Ersei, the developer behind this so-called Cloud Native Computer, says the project was primarily a “silly” pursuit. There is also a problem with booting from Google Drive currently being very slow. However, the dev also boasts that “the possibilities are endless” and would welcome any companies or individuals who wish to get in contact and discuss commercializing this project or something related to it.
Soo, booting your computer from someone else’s computer?
I mean we’ve had thin clients and PXE for ages?
And bootp before that, and tftp before that. So I think roughly… 35 years?
More being able to use cloud storage and not need a full physical secondary computer. In theory the cloud can be accessed anywhere, even if a portion is down, not the same for a single physical PC.
The cloud is many computers with a redundancy, you putting multiple PCs in remote locations so you can access when one goes down….?
One requires two physical computers, while one requires one and the cloud. Not a hard concept here or anything people.
Do thin clients and PXE require a server specifically configured to serve a boot image? (Genuinely asking.)
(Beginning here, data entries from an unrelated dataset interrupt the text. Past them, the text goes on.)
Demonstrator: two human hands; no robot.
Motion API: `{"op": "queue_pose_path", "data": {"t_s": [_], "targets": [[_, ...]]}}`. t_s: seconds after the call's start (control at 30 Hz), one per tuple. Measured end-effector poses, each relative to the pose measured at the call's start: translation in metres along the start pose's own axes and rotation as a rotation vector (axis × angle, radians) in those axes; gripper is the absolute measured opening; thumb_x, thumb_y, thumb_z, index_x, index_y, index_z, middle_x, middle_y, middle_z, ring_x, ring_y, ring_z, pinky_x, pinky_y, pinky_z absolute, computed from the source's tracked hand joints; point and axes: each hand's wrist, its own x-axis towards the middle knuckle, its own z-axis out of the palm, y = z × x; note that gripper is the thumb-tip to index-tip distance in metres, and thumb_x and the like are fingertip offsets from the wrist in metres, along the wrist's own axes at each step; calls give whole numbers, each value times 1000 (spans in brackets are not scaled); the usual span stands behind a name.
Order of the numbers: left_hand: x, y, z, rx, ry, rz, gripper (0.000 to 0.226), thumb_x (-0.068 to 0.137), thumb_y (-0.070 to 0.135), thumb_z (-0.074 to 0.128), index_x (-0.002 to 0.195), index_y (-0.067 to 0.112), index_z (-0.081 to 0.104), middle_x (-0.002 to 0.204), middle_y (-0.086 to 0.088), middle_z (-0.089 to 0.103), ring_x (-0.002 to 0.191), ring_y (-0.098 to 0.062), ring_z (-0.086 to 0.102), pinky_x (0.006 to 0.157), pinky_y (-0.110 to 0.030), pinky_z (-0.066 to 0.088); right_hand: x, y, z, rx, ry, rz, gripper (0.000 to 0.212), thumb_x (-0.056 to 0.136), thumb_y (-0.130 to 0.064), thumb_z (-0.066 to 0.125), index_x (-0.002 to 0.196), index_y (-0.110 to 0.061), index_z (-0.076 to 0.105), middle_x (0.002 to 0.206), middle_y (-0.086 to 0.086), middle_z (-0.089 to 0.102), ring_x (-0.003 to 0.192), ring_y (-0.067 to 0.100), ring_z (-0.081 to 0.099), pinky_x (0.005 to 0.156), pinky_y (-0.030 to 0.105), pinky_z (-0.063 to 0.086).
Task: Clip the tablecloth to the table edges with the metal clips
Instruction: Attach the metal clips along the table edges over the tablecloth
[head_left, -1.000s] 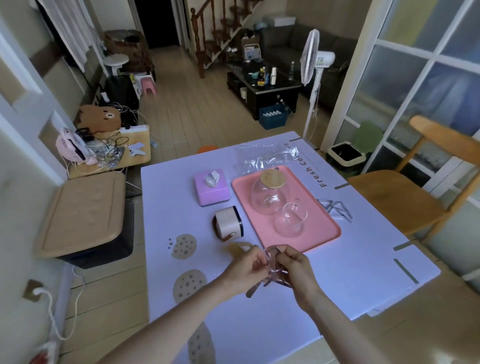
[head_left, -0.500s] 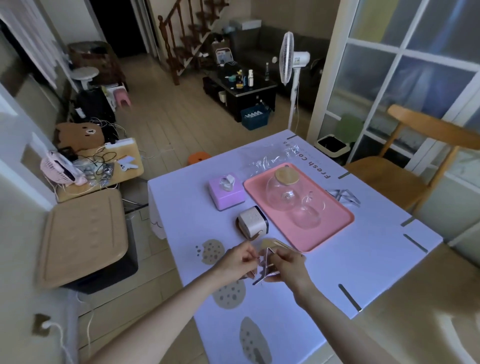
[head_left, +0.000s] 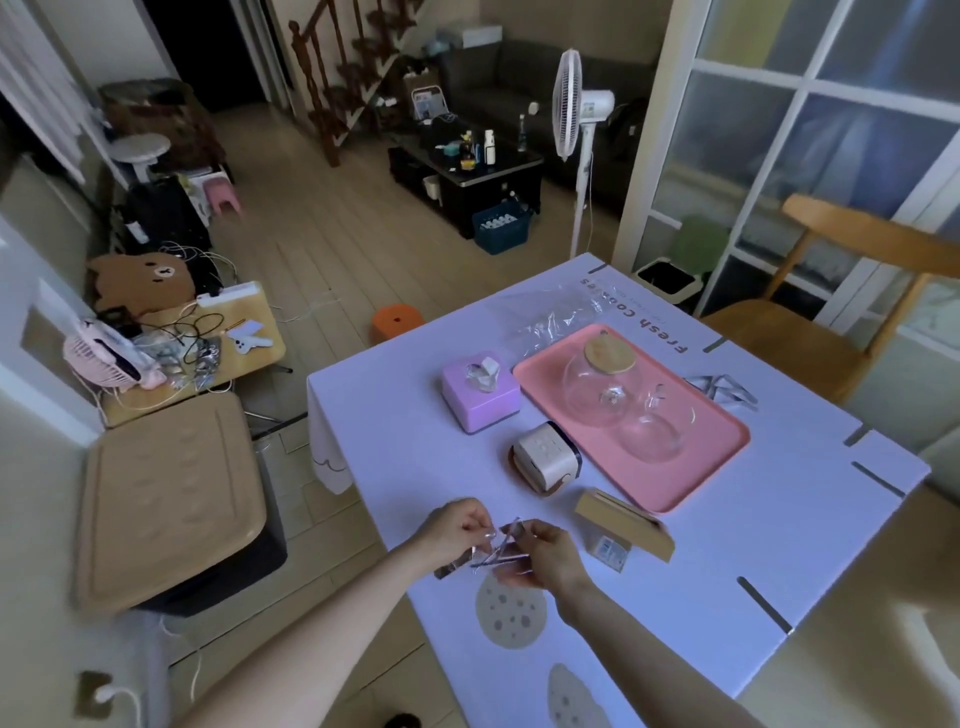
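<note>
Metal clips (head_left: 496, 551), pinched together between the left hand (head_left: 457, 530) and right hand (head_left: 545, 553), look light, stiff and springy; best gripped by their arms.

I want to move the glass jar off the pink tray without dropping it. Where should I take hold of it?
Judging by its shape, grip the glass jar low around its round belly with both hands, coming from the near side. The bamboo lid merely sits on top and may lift off, and the glass bowl crowds its right on the pink tray.
</note>
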Motion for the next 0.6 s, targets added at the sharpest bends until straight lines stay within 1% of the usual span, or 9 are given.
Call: {"op": "queue_pose_path", "data": {"t_s": [0.07, 0.17, 0.23, 0.3, 0.33, 0.4, 0.43, 0.5, 0.6], "targets": [[17, -14, -14, 21, 15, 0, 19, 87, 7, 60, 76, 21, 53, 74, 4, 62, 46, 7, 50, 42, -8, 32, 15, 1, 14, 50, 42, 16, 22, 97, -16, 49, 95, -1, 65, 79, 16, 66, 64, 31, 65, 58, 33, 57], [48, -32, -38, 62, -12, -9, 15, 83, 11, 65, 78, 21, 56, 79, -1, 64, 66, -9, 56, 51, -9, 37, 39, 2, 35, 143, 143, 53, 21, 96, -14, 50, 94, 2, 64, 75, 16, 64, 64, 30, 62, 55, 32, 56], [67, -42, -53, 82, -44, -13, 14, 81, 9, 65, 80, 20, 56, 80, -2, 63, 65, -12, 56, 53, -14, 40, 52, 5, 49, 206, 205, 74, 18, 95, -13, 52, 91, 1, 63, 72, 15, 64, 61, 28, 61, 54, 30, 55], [83, -50, -64, 92, -65, -29, 14, 80, 4, 61, 88, 15, 57, 84, -4, 62, 61, -13, 55, 53, -19, 43, 59, 9, 61, 271, 235, 107, 14, 93, -10, 54, 89, -1, 62, 74, 16, 66, 60, 28, 62, 53, 28, 54], [89, -52, -68, 87, -67, -37, 16, 79, 4, 62, 90, 15, 57, 87, -5, 63, 62, -16, 57, 55, -21, 46, 61, 12, 66, 310, 252, 119, 12, 92, -8, 54, 88, 0, 63, 75, 17, 67, 61, 28, 63, 53, 28, 55], [101, -58, -75, 84, -52, -53, 20, 70, 10, 70, 83, 19, 57, 88, -3, 65, 75, -22, 64, 65, -26, 48, 60, 20, 74, 405, 309, 128, 11, 89, 0, 55, 84, 4, 63, 77, 20, 65, 63, 30, 62, 55, 29, 56], [107, -60, -78, 87, -48, -60, 22, 66, 12, 73, 77, 22, 56, 86, -2, 65, 80, -22, 64, 68, -25, 48, 59, 24, 77, 455, 344, 122, 9, 87, 4, 56, 81, 6, 63, 78, 21, 62, 65, 30, 59, 55, 29, 56], [117, -63, -81, 88, -49, -66, 24, 68, 8, 74, 70, 24, 56, 83, -3, 65, 79, -20, 62, 66, -23, 46, 56, 31, 80, 532, 401, 104, 5, 83, 8, 58, 78, 9, 59, 79, 21, 53, 70, 29, 53, 53, 28, 55], [131, -66, -80, 77, -49, -73, 23, 75, 1, 66, 68, 21, 58, 85, -11, 69, 81, -26, 66, 69, -29, 49, 51, 38, 80, 544, 411, 89, 3, 82, 8, 59, 83, 6, 60, 78, 19, 52, 72, 29, 54, 56, 26, 56]]}}
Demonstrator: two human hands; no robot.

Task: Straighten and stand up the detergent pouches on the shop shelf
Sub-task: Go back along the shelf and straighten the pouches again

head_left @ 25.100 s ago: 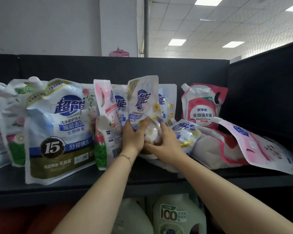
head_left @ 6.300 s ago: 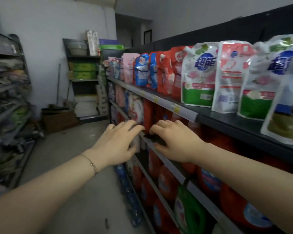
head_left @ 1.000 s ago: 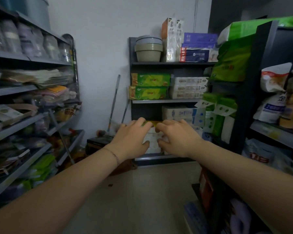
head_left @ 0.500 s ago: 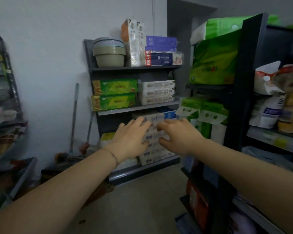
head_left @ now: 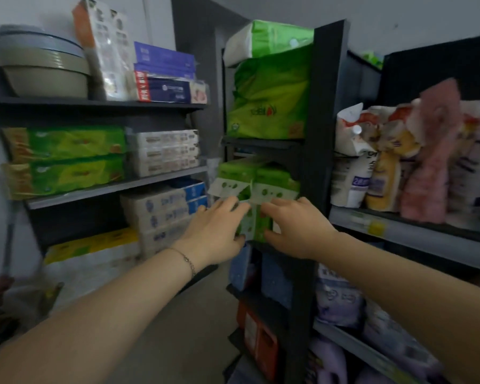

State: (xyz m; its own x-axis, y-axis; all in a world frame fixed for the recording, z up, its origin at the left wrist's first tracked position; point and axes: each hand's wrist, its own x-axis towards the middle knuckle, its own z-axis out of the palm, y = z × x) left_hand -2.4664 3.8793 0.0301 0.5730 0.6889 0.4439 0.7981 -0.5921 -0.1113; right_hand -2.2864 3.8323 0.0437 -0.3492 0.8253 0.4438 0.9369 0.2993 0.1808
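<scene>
Hovering left hand [head_left: 215, 234] and right hand [head_left: 298, 231] now face green packs [head_left: 261, 177].

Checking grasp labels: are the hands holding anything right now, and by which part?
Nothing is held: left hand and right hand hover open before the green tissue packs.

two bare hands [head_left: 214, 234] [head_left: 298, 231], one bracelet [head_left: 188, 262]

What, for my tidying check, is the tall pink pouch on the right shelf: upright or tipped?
Upright: the tall pink plastic pouch stands on end, its top pointing up; blurred.
</scene>
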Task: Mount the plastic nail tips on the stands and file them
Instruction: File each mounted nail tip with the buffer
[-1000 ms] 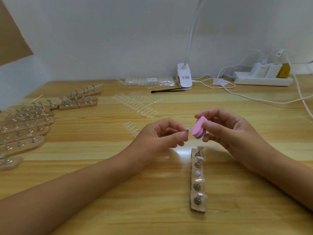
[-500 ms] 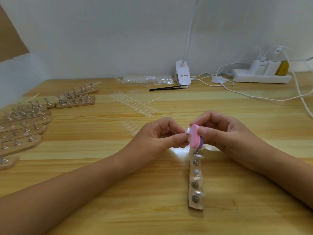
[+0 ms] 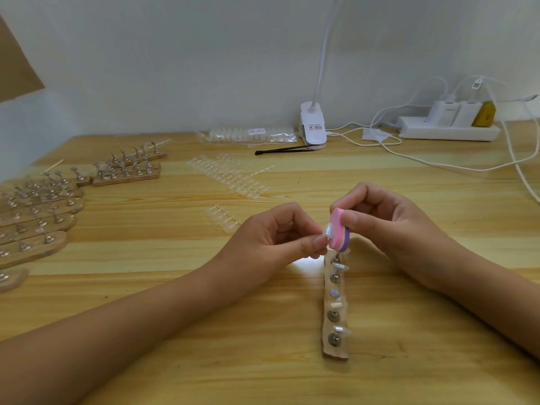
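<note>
My left hand [image 3: 273,239] pinches a small clear nail tip [image 3: 327,230] between thumb and forefinger. My right hand [image 3: 388,226] grips a pink and purple file block [image 3: 425,231] whose pink face touches the tip. Just below both hands a wooden stand strip [image 3: 335,350] lies lengthwise on the table, carrying metal holders, some with clear tips on them. The strip's far end is hidden under the file block.
Several more wooden stand strips [image 3: 41,211] lie at the left. Rows of loose clear tips [image 3: 230,176] and a short piece [image 3: 223,216] lie mid-table. A tip bag [image 3: 251,135], black tweezers [image 3: 285,149], lamp clamp [image 3: 313,128], power strip [image 3: 450,131] and cables [image 3: 438,165] sit at the back.
My hands closed together: the file block, apart from the tip a second ago, now rests against it. The view has also shifted slightly.
</note>
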`<state>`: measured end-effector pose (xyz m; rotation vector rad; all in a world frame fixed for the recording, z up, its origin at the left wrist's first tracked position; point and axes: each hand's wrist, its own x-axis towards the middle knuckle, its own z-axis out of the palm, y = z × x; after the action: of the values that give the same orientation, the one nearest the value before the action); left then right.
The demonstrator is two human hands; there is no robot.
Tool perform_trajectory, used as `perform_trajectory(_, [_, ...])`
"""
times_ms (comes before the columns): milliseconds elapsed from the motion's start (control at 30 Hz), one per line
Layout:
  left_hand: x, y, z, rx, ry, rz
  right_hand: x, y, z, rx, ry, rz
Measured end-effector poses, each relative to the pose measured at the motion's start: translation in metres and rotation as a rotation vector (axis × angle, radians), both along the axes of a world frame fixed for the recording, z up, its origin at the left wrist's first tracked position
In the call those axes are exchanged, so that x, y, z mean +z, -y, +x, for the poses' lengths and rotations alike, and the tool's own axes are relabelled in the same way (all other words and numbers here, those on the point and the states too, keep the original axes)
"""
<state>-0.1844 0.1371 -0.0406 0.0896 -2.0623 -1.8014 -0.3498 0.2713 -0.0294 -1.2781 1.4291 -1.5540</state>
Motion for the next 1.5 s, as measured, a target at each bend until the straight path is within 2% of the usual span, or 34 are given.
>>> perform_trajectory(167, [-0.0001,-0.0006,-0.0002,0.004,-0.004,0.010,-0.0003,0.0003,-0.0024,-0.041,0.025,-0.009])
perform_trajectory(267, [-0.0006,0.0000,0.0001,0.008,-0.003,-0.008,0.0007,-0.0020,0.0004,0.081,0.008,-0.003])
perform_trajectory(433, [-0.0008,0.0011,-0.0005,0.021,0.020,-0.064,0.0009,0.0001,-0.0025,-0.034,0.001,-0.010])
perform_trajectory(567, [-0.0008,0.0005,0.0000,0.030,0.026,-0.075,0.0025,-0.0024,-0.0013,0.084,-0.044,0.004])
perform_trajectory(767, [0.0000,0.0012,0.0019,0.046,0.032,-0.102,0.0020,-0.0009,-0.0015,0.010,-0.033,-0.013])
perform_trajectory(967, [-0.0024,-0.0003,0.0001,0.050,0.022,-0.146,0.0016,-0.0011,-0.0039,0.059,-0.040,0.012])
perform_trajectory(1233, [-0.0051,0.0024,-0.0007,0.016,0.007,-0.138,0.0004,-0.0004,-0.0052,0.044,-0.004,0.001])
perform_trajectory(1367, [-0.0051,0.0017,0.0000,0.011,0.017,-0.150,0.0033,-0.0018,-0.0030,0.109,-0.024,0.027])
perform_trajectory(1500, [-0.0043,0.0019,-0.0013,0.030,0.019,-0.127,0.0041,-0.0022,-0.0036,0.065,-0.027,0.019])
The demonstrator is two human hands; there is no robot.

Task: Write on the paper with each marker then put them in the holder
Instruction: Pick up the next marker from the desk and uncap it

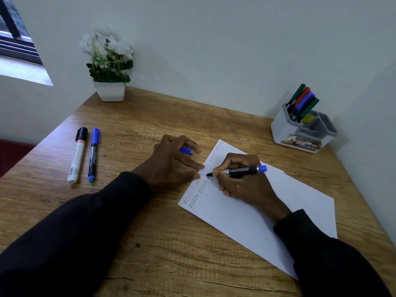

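The right hand (246, 181) pinches a black marker with a blue end (244, 170), its tip touching the white sheet of paper (300, 202) on the brown wooden table (150, 243). The left hand (171, 163) presses two fingertips on the paper's edge and grips a blue cap (186, 150). The grey plastic holder (300, 129) stands far right, with markers inside.

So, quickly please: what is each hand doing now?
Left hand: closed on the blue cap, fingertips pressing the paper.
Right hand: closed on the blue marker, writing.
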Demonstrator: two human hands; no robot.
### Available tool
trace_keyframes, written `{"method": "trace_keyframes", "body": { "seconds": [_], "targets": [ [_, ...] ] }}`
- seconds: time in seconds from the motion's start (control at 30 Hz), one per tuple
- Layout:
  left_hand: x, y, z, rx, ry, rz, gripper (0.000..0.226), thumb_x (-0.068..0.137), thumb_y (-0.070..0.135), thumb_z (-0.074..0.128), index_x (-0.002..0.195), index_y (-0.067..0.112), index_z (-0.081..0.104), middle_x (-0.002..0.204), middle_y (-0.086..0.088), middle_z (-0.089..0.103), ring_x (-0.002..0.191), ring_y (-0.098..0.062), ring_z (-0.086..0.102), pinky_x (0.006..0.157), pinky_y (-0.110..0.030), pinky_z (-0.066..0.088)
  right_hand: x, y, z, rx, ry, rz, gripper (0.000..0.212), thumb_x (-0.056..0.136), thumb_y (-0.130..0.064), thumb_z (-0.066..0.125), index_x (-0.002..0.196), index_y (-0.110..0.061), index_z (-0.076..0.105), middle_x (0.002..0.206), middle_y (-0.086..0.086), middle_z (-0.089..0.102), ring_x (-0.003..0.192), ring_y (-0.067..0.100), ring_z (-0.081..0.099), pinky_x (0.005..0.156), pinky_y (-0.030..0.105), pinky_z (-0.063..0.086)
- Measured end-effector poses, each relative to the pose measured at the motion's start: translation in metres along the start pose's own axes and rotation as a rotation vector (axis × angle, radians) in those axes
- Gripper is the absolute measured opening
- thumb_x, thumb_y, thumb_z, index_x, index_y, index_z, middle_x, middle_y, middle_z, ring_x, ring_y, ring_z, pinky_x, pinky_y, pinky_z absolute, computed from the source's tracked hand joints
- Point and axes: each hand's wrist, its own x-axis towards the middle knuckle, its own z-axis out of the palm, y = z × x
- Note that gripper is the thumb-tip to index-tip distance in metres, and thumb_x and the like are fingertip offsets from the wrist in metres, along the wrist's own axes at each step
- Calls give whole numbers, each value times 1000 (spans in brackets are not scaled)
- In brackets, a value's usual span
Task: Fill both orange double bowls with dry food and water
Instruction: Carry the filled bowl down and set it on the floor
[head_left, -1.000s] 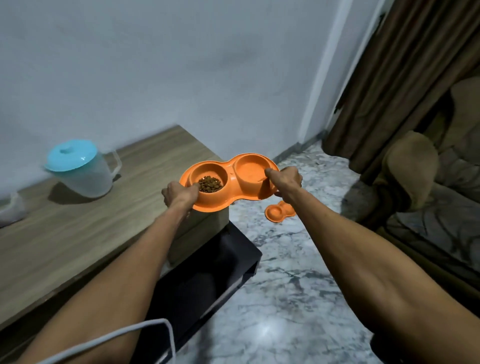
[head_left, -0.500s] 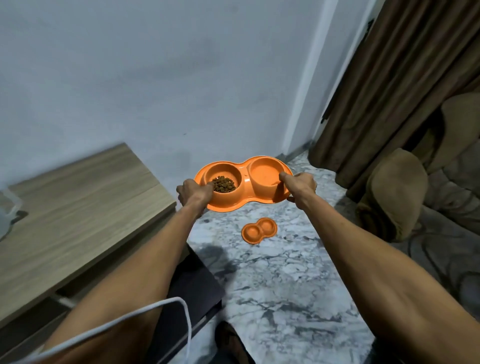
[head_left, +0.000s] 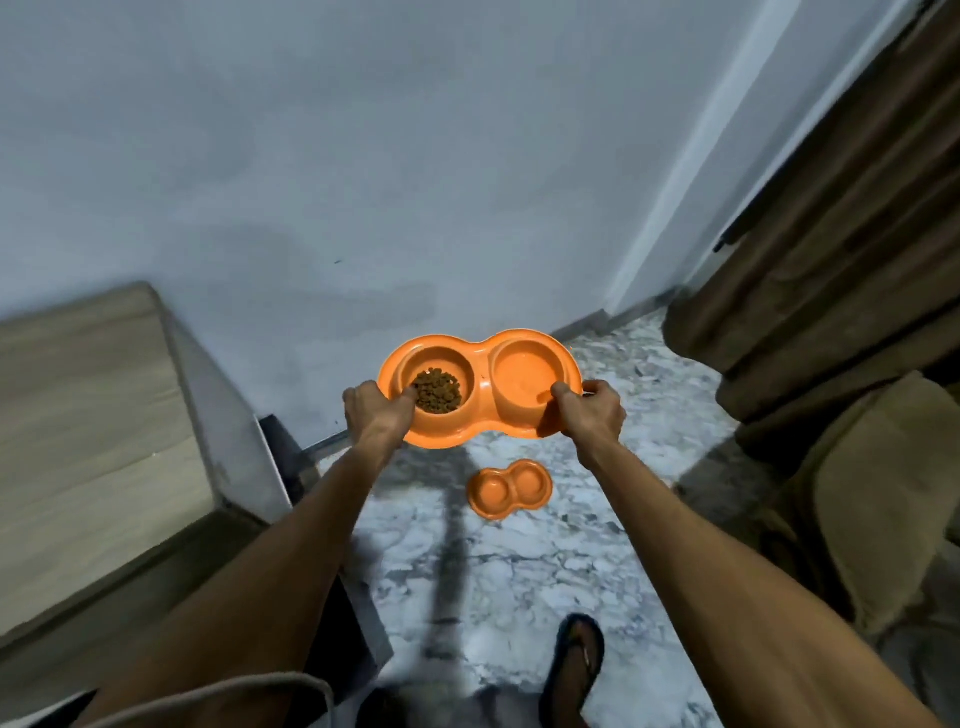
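I hold an orange double bowl (head_left: 480, 387) in the air over the marble floor, level, with both hands. My left hand (head_left: 376, 410) grips its left rim, thumb by the brown dry food (head_left: 437, 389) in the left cup. My right hand (head_left: 592, 410) grips the right rim; the right cup (head_left: 522, 374) looks wet or filled with water, though I cannot tell for sure. A second orange double bowl (head_left: 509, 488) lies on the floor below, both cups apparently without food.
A wooden table (head_left: 88, 441) stands at the left with a dark shelf under it. Brown curtains (head_left: 831, 249) and a brown sofa (head_left: 872, 499) fill the right side. My sandalled foot (head_left: 574, 665) stands on the marble floor (head_left: 519, 571). A white wall is ahead.
I have carried the filled bowl off the table edge and rightward over the floor. The view has turned right, so the blue-lidded jug has left the frame.
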Motion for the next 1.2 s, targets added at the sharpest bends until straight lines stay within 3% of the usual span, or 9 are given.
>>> {"method": "trace_keyframes", "body": {
  "seconds": [0.07,0.23,0.33,0.47,0.63,0.77,0.97,1.07,1.2],
  "targets": [
    [21,-12,23,-8,54,-9,40,79,37,71,94,0,69,98,-22,66,91,-38,65,78,-41,54,35,11,22,-28,-48,-20,57,76,-37,72,124,-10,57,114,13,63,102,33,61,88,52,55],
    [70,-64,85,-13,162,-113,31,79,30,68,85,-1,66,86,-17,67,80,-31,64,67,-38,45,121,69,92,-90,-179,-60,46,79,-32,71,117,-10,59,97,4,61,94,25,59,87,41,52],
    [94,-118,130,-33,197,-189,20,79,24,67,76,5,65,71,-12,64,66,-27,63,65,-46,55,164,119,137,-147,-250,-69,48,76,-34,72,116,-11,60,96,4,64,94,26,60,86,40,50],
    [130,-208,189,16,289,-279,24,77,27,68,82,4,70,74,-10,67,71,-24,63,75,-42,57,212,202,204,-199,-333,-81,51,78,-34,71,120,-10,58,98,5,64,94,25,59,80,37,47],
    [171,-323,253,36,307,-372,24,80,30,68,88,8,71,84,-11,70,82,-26,66,78,-39,57,251,315,282,-266,-367,-69,55,77,-36,72,123,-9,58,98,5,66,103,28,61,88,39,49],
    [200,-405,296,21,317,-469,27,75,36,67,78,9,65,92,-17,70,96,-33,65,84,-39,55,273,395,332,-299,-389,-11,56,77,-36,71,125,-10,58,97,1,60,100,22,57,88,32,46],
    [231,-503,349,-34,281,-572,31,69,36,68,78,6,68,81,-15,71,78,-31,70,71,-46,61,294,494,395,-328,-375,24,64,69,-43,72,123,-12,60,109,11,69,106,32,63,92,46,52],
    [241,-534,365,-25,267,-597,27,70,33,69,80,8,70,82,-15,72,78,-33,71,71,-48,61,300,520,411,-361,-378,13,59,73,-40,73,122,-10,61,109,11,69,102,32,64,90,44,54],
    [246,-550,376,-3,299,-592,16,78,23,68,72,10,62,83,-16,69,76,-30,67,70,-43,61,308,542,424,-393,-386,-12,38,81,-30,73,109,-6,65,88,5,59,83,24,57,80,35,50]
  ]
}}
I’m not sure whether this project is doing something new by just accessing network resources that are nothing more than shared files, without any specific software running on the server (beyond just a server serving files).
Yes, they do. The novel thing here is serving the files out of Google Drive.
There are existing PXE servers that run over the Internet, like boot.netboot.xyz, so that you don’t have to run your own (assuming you trust everyone involved in that connection). Those are far more practical.
Good luck booting when Google nukes your account
Interesting experiment, but I’d rather have a personal machine that isnt completely useless when/if the internet goes out. Also would be nice not to depend on a centralized service that could easily revoke access.
Seems like it’s better suited for company work computers.
when/if the internet goes out.
Or worse, when it basically sends a different image…
So we’re back to PXI PXE? Everything old is new again.
Neat technical problem to solve though just for fun
I set up a PXE image for the Arch installer and scripted the whole installation. The idea was to switch the boot order and have it auto-reimage, such as for a IOT device deploy.
Once I built it, I never used it again. But it was a fun afternoon.
Maybe in larger orgs. I’m guessing it’s also used in public computers like in city and university libraries, as well as quick imaging of corporate computers at larger companies.
Was gonna say. Has no-one heard of diskless boot (PXE on x86).
I’ve done it in the past with OpenBSD: https://man.openbsd.org/diskless
y tho
Yeah, but it then goes on saying
“However, the dev also boasts that “the possibilities are endless” and would welcome any companies or individuals who wish to get in contact and discuss commercializing this project or something related to it.”
And that’s what I’m saying “y tho” to.